§ DIRECTIONS FOR THIS TASK
Lines of the data that contain the word "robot" are the ones to copy.

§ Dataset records
# # # #

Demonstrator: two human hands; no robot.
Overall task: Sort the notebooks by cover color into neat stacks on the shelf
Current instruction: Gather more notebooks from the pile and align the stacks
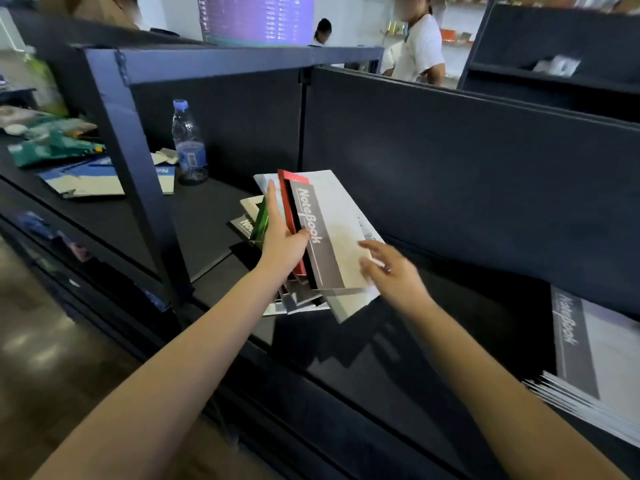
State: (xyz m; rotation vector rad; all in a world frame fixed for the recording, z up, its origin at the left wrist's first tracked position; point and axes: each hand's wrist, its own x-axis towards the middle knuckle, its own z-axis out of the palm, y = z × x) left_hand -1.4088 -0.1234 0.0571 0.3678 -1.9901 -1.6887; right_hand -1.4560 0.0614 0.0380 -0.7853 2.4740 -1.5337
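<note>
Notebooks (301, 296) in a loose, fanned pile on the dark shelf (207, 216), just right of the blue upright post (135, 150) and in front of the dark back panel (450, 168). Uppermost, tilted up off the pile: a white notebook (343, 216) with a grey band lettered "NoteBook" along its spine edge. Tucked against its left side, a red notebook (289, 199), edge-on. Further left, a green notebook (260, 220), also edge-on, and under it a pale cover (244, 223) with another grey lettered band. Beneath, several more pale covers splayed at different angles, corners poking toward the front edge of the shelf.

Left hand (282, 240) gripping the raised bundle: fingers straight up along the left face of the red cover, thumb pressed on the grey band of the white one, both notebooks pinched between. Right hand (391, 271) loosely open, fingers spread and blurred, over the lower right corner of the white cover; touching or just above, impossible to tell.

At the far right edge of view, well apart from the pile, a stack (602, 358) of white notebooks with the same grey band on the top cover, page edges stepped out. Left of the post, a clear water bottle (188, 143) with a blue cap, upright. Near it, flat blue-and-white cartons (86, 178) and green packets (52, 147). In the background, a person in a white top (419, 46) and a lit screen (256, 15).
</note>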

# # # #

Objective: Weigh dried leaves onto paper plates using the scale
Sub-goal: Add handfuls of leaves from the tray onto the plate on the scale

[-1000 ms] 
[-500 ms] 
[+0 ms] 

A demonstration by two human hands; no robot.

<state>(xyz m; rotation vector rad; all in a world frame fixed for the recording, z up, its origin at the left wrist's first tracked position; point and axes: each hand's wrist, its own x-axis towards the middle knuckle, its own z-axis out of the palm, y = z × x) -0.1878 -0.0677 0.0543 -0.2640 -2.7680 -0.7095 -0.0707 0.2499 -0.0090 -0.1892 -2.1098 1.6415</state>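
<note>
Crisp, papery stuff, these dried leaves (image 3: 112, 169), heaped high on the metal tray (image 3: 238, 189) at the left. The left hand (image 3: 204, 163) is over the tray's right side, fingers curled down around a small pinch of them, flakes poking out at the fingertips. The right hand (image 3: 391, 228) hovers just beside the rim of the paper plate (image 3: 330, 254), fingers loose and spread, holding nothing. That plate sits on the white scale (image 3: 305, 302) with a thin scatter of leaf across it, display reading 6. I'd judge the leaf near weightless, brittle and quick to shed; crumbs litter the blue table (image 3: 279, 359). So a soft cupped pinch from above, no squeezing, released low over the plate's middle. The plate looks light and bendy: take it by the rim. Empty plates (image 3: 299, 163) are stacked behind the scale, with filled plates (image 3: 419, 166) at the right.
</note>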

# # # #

§ SOLUTION TO THIS EXERCISE
Demonstrator: two human hands; no robot.
A demonstration by two human hands; no robot.

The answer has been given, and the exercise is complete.